Чтобы реже видеть детский дом и старших, я записался во все, какие можно, секции и студии. Пел в хоре, играл на ложках, занимался футболом, боксом... Однажды во время занятий хора кто-то украл из кармана директора клуба деньги. Украл не я, но меня обвинили и выгнали с позором. Я даже хотел повеситься. Ведь даже свидетели нашлись, что я украл! Так потом будет часто: детдомовский - значит, вор. Но мы же не клептоманы, нас жизнь заставляла жить так, а не иначе. Вора, кстати, потом поймали, он был из «домашних». Но никто не пришел, не извинился передо мной, да я и не ждал этого.

ВСЕ ВСПОМНИТЬ!
Не думал, что так нелегко вспоминать прожитое, пережитое... А что в жизни просто? Важно начать...
В 1990 году, после трехлетней службы на флоте, мне было все равно, куда ехать. Меня не ждали - нигде. Можно было выйти на любом полустанке. Я вышел в Петрозаводске, о чем не жалею. Этакая странная свобода, свобода выбора свободы...
Мне часто снится мой детский дом, хотя я покинул его стены больше 20 лет назад. Сплю нервно. Во сне вижу еще живых своих товарищей, читаю, глажу свою школьную форму. Являются мучители-воспитатели. Сон мой нервный, но покаянный. Моя жизнь перевалила экватор, хочется пожить для себя, но стоит только лечь спать, как я попадаю в детский дом, СИЗО и встречаю «глаза одиночества». Тут же мысль пожить для себя испаряется. Очень трудно жить по условиям, которые диктуют обстоятельства, но так честнее. Господь указал мне мое предназначение - прощать своих недругов и мучителей. Я научился любить тех, кто не любим обществом, все свое время и жизнь я отдаю им. Это большое счастье - знать, что живешь не зря.
Недавно я опять ездил в Суздаль - ходил, вспоминал, думал. Как славно, что я могу наведываться в город детства, бывая в Москве на конференциях или по делам. Мне нравится песня про городок в финале одноименной передачи: «Ах, как хочется вернуться в городок», городок детства... Но - видимо, то, что возле сердца, не дает мне спокойно спать.

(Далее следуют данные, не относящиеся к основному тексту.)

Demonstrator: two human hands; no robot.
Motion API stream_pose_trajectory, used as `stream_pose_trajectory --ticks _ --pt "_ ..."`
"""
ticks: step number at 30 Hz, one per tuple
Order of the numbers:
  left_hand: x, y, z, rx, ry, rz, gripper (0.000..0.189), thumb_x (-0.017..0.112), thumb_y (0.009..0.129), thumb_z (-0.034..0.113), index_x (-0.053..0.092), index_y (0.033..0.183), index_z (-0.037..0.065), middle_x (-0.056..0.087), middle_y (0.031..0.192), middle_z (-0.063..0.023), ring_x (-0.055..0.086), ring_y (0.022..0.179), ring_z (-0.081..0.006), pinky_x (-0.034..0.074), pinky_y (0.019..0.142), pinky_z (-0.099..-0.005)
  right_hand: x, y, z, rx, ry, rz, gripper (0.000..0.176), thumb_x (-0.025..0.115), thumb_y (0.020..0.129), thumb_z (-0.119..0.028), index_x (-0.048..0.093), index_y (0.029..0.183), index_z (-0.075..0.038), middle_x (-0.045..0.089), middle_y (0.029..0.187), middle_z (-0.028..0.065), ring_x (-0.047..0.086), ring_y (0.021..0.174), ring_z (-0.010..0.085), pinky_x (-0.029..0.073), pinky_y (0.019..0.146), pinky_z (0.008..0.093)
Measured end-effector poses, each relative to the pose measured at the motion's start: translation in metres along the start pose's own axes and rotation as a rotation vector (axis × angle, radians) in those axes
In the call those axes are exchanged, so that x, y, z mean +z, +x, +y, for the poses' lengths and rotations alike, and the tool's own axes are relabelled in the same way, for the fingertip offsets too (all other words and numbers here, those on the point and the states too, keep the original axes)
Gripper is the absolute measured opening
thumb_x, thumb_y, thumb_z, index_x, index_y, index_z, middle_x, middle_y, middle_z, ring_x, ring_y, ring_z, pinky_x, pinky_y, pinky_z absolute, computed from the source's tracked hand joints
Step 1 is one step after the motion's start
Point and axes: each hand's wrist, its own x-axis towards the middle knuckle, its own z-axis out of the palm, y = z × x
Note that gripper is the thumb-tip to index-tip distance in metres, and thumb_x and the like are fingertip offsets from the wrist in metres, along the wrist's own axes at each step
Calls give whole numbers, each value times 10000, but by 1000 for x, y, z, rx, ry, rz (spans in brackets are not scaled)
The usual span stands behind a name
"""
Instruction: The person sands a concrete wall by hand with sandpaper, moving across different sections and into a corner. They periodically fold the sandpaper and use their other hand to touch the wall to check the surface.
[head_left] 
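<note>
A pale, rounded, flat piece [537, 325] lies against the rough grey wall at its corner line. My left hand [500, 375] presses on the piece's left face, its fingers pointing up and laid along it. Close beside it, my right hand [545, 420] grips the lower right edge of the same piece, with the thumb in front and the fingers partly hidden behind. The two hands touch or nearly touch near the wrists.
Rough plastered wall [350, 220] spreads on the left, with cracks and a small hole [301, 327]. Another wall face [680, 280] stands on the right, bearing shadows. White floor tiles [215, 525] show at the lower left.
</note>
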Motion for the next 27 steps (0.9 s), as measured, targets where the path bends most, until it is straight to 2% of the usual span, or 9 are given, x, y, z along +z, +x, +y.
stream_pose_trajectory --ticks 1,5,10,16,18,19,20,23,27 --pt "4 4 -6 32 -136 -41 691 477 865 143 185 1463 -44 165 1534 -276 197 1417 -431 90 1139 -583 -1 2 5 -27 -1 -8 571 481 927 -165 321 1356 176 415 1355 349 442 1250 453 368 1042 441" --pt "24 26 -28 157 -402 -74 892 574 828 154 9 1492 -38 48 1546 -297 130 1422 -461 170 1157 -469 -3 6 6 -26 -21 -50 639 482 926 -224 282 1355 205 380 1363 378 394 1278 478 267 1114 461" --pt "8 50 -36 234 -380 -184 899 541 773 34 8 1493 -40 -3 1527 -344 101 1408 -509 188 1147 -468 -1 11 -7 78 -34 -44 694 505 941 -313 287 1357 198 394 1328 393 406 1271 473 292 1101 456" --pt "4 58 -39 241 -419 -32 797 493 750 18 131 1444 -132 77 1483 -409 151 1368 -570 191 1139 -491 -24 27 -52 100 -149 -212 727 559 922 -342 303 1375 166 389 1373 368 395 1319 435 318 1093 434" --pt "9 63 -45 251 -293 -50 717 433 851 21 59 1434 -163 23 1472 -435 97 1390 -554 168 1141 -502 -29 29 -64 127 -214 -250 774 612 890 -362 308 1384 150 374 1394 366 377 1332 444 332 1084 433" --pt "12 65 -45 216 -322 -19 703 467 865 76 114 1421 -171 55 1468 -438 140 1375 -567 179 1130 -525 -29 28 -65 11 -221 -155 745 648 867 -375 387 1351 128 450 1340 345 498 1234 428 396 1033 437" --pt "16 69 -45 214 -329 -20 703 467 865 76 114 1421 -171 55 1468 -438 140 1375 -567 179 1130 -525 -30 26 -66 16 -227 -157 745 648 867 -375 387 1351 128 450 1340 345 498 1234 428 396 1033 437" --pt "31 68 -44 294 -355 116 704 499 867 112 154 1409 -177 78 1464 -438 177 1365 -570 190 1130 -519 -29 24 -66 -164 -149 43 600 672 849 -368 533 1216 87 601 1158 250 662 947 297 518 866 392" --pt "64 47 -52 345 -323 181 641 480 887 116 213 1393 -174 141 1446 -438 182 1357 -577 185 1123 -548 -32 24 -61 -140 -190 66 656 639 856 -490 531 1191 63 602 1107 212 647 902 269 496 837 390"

Оглядываясь назад, могу сказать, что какие бы трудности мне ни пришлось пережить, мне не жаль ни секунды из прожитых на этой земле. Я старался и стараюсь жить максимально честно. Вопрос, для чего и ради чего живу, отпал давно. Я живу для других. Ради других. И ради памяти своих детдомовских друзей. Я живу ради тех, кто ступал, ступает и ступит на эту светлую землю. С радостью и для радости. В сердце моем всегда будет жить благодарность и признательность людям, зачастую совершенно посторонним, незнакомым, которые порой делом, иногда словом, а то и взглядом вершили добро в моей детской душе, не давали угаснуть вере в него в моем просоленном от слез детстве. Этих людей не интересовало, есть ли у меня прописка, кто я и откуда, кто я по социальному статусу... Это были просто добрые люди, встретившиеся на моем пути.
Чудо, что спустя годы можно оглянуться и признать ошибки, простить врагов своих, отдать дань доброте и порядочности отдельных людей, благодаря которым иду дальше.